B)- Teorik yönü, bu yönüyle irfan, varlığı açıklamak ister; yani Allah, dünya ve insanını yorumlar.[2]

İkinci açıklama:

İnsanı tanıma, kâmil insan, tevhit, isimler, Allah’ın sıfatları ve varlık felsefesi gibi yönlendirici konular pratik irfanın söylemi olup, züht, muhabbet, riyazet, zikir, ihsan, ibadet ve… gibi konular ise tamamen pratik irfanın söylemidir.[3]

Üçüncü açıklama:

Teorik irfanda arif, kalp gözü ile müşahede ettiği şeyleri, akıl diliyle açıklar.[4]

Dördüncü açıklama:

“İrfan i Nazari” kitabının sahibi, İslam İrfanının en temel konusu (İrfan esaslarının temeli); vahdet, şuhut, fena, riyazet ve aşk konularından ibarettir dedikten sonra, pratik irfan ile teorik irfanın farkı konusunda şöyle der:

“Pratik irfan; çok ince ve meşakkatli bir programın uygulanmasıyla merhale ve menzilleri geçmek ve yoldaki makam ve hallere ulaşarak, irfani bir bilinç elde etmek ve tarikat olarak tabir edilen tevhit ve fenaya ulaşmaktır.

Pratik irfan ise, ariflerin dünya ve insanın hakikati konusunda kendi bilinç ve şuhudi bulgularının tamamının yorumlanmasıdır.[5]

Beşinci açıklama:

Temhidu’l-Kavait kitabında “Kamil insanın varlığının zorunluluğu” ilkesiyle ilgili eleştirileri açıkladıktan sonra, - kevni cami makamına ulaşmak için tavsiye edilen- pratik irfan ilkesiyle ilgili eleştirileri söz konusu ederek şöyle der: “ Önceki eleştiriler, irfanın teorik kısmıyla alakalıdır, bu eleştiriler ise, pratik ile alakalıdır…

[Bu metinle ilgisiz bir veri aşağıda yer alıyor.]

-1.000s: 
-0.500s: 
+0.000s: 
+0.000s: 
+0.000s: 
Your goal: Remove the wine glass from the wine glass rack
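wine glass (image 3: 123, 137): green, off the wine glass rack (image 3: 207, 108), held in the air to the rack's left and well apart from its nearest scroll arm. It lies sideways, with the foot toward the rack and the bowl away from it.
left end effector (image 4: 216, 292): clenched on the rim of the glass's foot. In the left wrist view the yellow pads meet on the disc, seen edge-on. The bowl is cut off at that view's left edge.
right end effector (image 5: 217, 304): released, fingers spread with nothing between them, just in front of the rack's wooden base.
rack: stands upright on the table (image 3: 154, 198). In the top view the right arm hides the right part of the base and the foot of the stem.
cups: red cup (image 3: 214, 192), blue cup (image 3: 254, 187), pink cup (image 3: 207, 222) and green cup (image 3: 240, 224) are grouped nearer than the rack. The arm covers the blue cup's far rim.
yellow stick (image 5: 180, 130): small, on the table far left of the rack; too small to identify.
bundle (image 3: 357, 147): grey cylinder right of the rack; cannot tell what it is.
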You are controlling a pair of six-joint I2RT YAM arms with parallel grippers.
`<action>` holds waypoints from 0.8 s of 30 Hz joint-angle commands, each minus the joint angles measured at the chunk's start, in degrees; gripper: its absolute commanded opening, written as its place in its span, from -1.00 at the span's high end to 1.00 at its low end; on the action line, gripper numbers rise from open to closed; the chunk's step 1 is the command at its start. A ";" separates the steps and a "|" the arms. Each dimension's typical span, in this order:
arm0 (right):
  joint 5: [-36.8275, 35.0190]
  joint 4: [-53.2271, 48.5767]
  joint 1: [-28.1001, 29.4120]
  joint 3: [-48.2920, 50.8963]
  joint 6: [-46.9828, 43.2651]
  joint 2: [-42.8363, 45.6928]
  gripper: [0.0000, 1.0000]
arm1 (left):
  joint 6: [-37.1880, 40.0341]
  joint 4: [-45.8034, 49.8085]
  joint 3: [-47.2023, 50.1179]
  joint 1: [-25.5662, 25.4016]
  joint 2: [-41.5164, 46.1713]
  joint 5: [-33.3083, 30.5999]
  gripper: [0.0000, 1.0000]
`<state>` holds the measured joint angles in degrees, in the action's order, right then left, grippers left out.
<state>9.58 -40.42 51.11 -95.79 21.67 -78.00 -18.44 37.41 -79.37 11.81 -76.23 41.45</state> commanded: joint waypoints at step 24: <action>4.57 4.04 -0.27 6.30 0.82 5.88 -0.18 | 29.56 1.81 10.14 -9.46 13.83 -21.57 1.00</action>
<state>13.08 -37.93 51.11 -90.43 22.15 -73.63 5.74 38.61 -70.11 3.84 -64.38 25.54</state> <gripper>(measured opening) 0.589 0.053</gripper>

Ayetullah Cevadi, bu kısmın açıklamasında şöyle der: “ Burada pratik irfandan kastedilen; suluk ve davranış yöntemini kapsayan öğretilerdir ve bunun için, burada zikredilen pratik irfan ile suluk ve davranışın özünü oluşturan ve lafız ve önermeler ile sınırlandırılamayan pratik irfan arasında fark vardır.”[6] O şöyle devam eder: “ İrfanda mesele ve önermelerden bir iz ve bir eser olmaz irfanda merhaleler söz konusu edilir; yani arif merhaleleri geçerek aynü l- yakine ulaşmak için çaba gösterir, aynü l- yakin ise, kavramların aracılığı ile bilgi elde edilmesinden farklıdır. Gerçeğin özünü müşahede etmektir.”

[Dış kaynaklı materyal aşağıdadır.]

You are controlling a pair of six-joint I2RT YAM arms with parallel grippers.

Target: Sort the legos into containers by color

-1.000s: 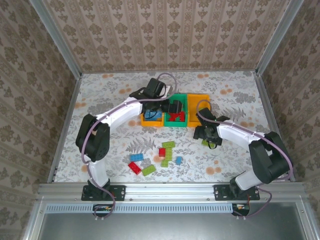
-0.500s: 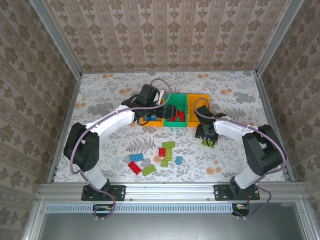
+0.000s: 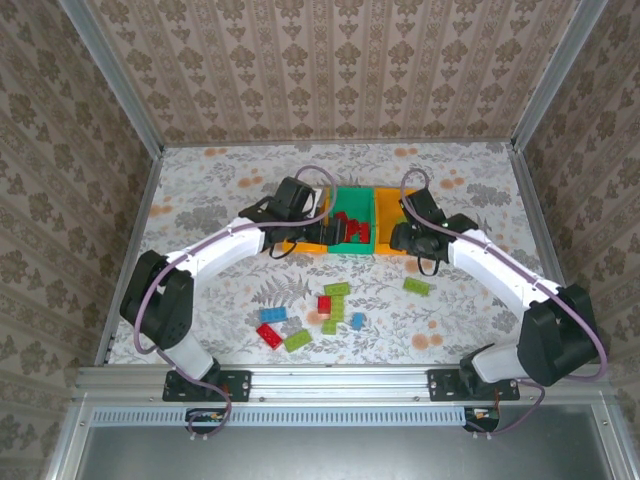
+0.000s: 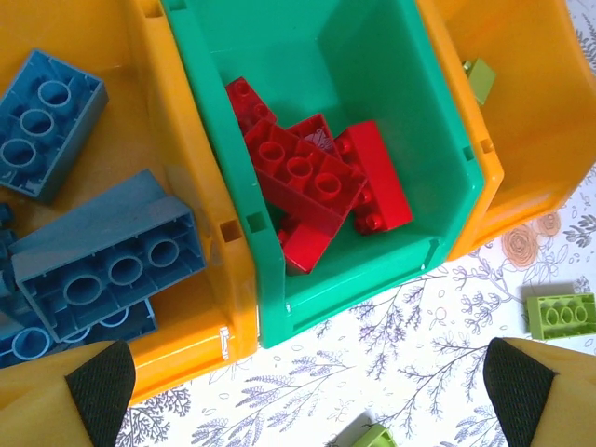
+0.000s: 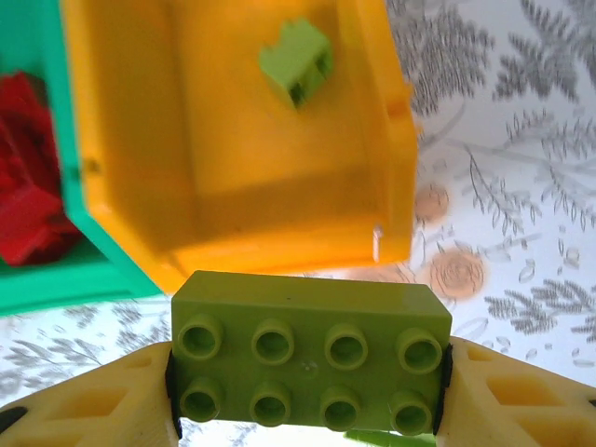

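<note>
The left arm arcs from its near-left base to the row of bins mid-surface, and its left claw (image 4: 309,389) hangs above them with jaws spread wide, holding nothing. The right arm bends in from the near right. Its right claw (image 5: 307,374) is clamped on a light green eight-stud brick (image 5: 307,317), studs toward the wrist camera, just near of the right orange-yellow bin (image 5: 233,158). That bin holds one small light green brick (image 5: 296,60). The green bin (image 4: 363,65) in the middle holds a pile of red bricks (image 4: 303,172), and the left orange-yellow bin (image 4: 186,158) holds blue bricks (image 4: 107,256). The three bins touch side by side. Nearer, loose bricks (image 3: 325,312) in red, blue and light green lie scattered on the floral surface (image 3: 200,200), with one green brick (image 3: 418,286) apart at right. The bins stand well apart from the left and right walls.
</note>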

Gerçeği kavramlar aracılığıyla algılayan kimse, ateşin dumanını uzaktan seyredip, ateş konusunda konuşan kimse gibidir. Ama Hariset b. Malik gibi vasıtaları aradan kaldıran bir şahıs, aynü l yakin ile doğrudan ateşin hünerini müşahede etmeyi elde edebilir.

Ateşi görmeyi hüner bil

Dumanı görmek hüner değil

Teorik irfana gelince, kavramlar üzerine kurulu olan bu ilim, bir ilim olarak önermeleri ve burhanı vardır.

Sonuç:

Peş peşine gelen bu açıklamalarda görünürde bir aykırılığın olduğu göze çarpmaktadır, ama söz konusu edilen açıklamalardan, teorik irfan kavramının anlamının genişleyip darlaşması, zihnimizde var olan pratik irfanın anlamlarına bağlı olduğu anlaşılır.

Buna göre

Pratik irfanın iki manası olduğu söz konusu edildi:

1- Suluk’un bizzat kendisi ve arifin Allah’a doğru seyri.

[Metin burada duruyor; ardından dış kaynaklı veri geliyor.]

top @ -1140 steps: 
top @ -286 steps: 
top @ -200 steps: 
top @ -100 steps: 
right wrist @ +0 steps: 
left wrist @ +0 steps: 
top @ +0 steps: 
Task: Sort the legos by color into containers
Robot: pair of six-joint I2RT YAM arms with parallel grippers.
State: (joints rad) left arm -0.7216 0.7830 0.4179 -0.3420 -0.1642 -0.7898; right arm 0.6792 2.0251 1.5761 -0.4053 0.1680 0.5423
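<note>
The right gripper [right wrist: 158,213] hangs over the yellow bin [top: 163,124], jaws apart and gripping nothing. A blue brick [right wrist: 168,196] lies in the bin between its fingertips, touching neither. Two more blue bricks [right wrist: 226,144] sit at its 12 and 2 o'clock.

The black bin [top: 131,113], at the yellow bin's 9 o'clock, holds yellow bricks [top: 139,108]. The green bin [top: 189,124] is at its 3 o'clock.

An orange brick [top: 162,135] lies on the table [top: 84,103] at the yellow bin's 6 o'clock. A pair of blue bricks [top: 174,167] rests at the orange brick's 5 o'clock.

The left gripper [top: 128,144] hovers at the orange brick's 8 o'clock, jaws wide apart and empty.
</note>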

2-Suluk yöntemini içeren öğretiler.

İlk iki açıklama, teorik irfan ikinci mananın karşısında yer alması hasebiyle teorik irfan ile pratik irfanın farkıyla alakalıdır. Ama son üç açıklamada ise teorik irfanı birinci mananın karşısında değerlendirmişlerdir ve bu ikinci anlayış gereğince Esfar-ı Erbea’nın bütün konularının, seyr ü suluk merhalelerinin açıklanmasının, kavs ı suut, züht, muhabbet, riyazet ve benzeri konuların, teorik irfanda söz konusu edilmesinin bir sakıncası yoktur.



[1] Bu yönüyle bu fırkaya sufiyye diyorlar. Doktor Kasım Ensari, Mebaniy i İrfan kıtabının birinci dersinde bu fırkanın sufiyye fırkası olarak isimlendirilmesi yönleri açıklanmıştır.

[2] Şehit Mutahhari, İslam İlimleriyle Tanışma, İrfan bölümü, s 70–75.

[3] Nazım Zade Kummi, İrfan Aynasında Ali (a.s), s 40–41.

[4] Şehit Mutahhari, İslami İlimlerle Tanışma, İrfan bölümü, s 76–77

[5] Doktor Yesribi, İrfani Nazari, s 38–53.

[6] Ayetullah Cevadi Amuli, Tahrir i Temhidu l Kavait, s 598–601.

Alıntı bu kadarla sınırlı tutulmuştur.